Quote only the lines that start at the line with "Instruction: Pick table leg" and run to the end of the entries; omit the pictures.

------ Data for processing ------

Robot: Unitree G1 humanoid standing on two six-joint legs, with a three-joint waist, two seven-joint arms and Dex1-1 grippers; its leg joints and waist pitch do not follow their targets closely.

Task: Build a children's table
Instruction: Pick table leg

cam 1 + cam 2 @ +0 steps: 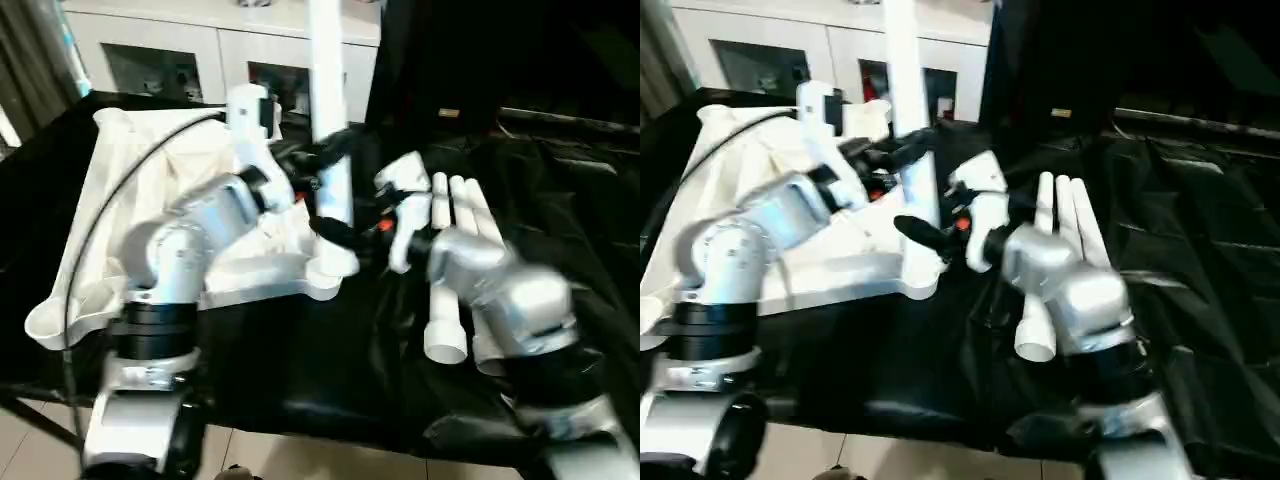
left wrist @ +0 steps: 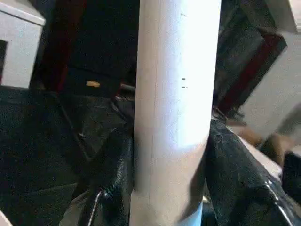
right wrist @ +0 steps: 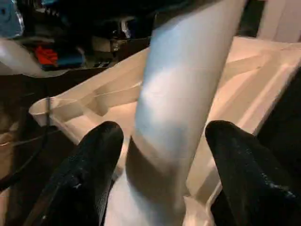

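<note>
On the black-draped table [image 1: 560,200], at 9 o'clock, lies the white tabletop [image 1: 120,240], ribbed underside up. At centre, one leg [image 1: 330,130] stands upright in the near right corner socket, left gripper [image 2: 169,188] clamped around it, fingers pressing both sides. Right gripper [image 3: 162,174] straddles the same leg lower down, fingers spread, not touching; spare legs [image 1: 455,260] lie at 3 o'clock.

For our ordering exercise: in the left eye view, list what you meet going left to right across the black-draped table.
White plastic tabletop lying upside down → upright white tube leg standing in its corner socket → loose white tube legs lying side by side on the black cloth.
</note>
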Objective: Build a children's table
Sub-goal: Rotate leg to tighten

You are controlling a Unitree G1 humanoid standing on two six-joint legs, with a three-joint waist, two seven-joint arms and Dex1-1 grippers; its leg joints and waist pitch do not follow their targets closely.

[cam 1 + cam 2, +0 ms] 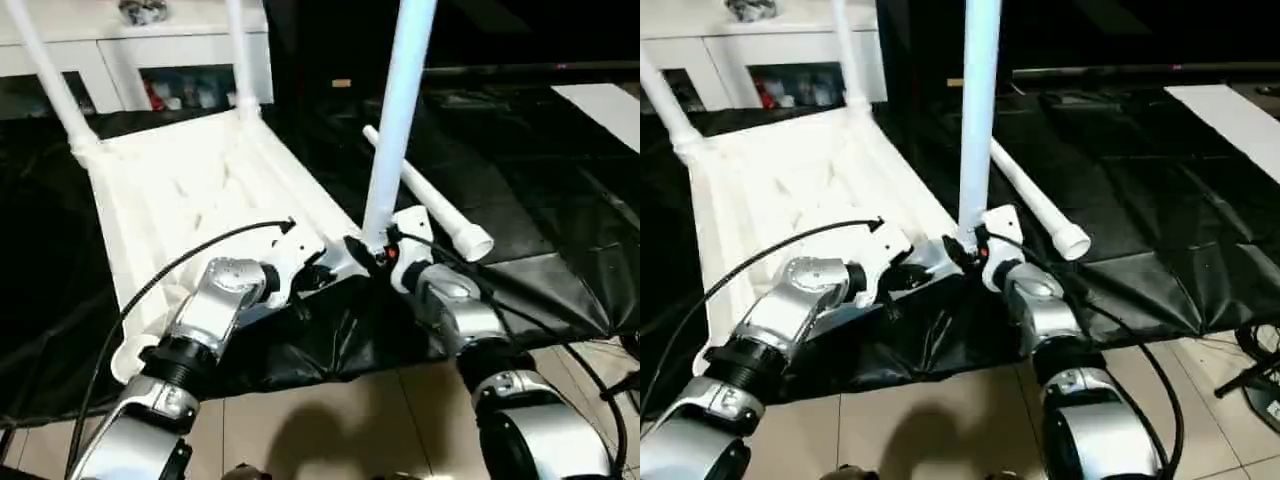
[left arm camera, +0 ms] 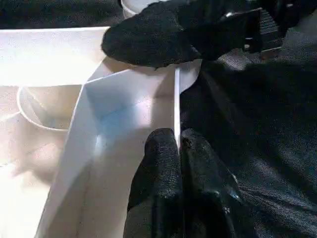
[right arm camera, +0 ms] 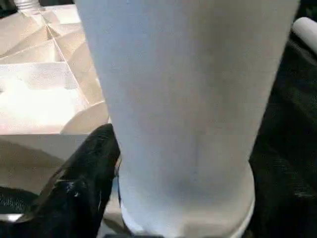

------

# Solution:
Instruction: Pick table leg

cam 1 + cam 2 @ +0 steps: 
left wrist @ +0 steps: 
right wrist @ +0 steps: 

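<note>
On the black-draped table [image 1: 560,200], at 9 o'clock, lies the white tabletop [image 1: 120,240], ribbed underside up. At centre, one leg [image 1: 330,130] stands upright in the near right corner socket, left gripper [image 2: 169,188] clamped around it, fingers pressing both sides. Right gripper [image 3: 162,174] straddles the same leg lower down, fingers spread, not touching; spare legs [image 1: 455,260] lie at 3 o'clock.

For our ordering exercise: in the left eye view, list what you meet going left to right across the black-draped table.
White plastic tabletop lying upside down → upright white tube leg standing in its corner socket → loose white tube legs lying side by side on the black cloth.
</note>
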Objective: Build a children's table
Sub-goal: Rotate leg to tighten

You are controlling a Unitree G1 humanoid standing on two six-joint legs, with a three-joint waist, two seven-joint arms and Dex1-1 grippers; its leg joints and waist pitch do not follow their targets closely.

[cam 1 + cam 2, +0 ms] 
[left arm camera, +0 ms] 
[right arm camera, +0 ms] 

There is no more to this answer.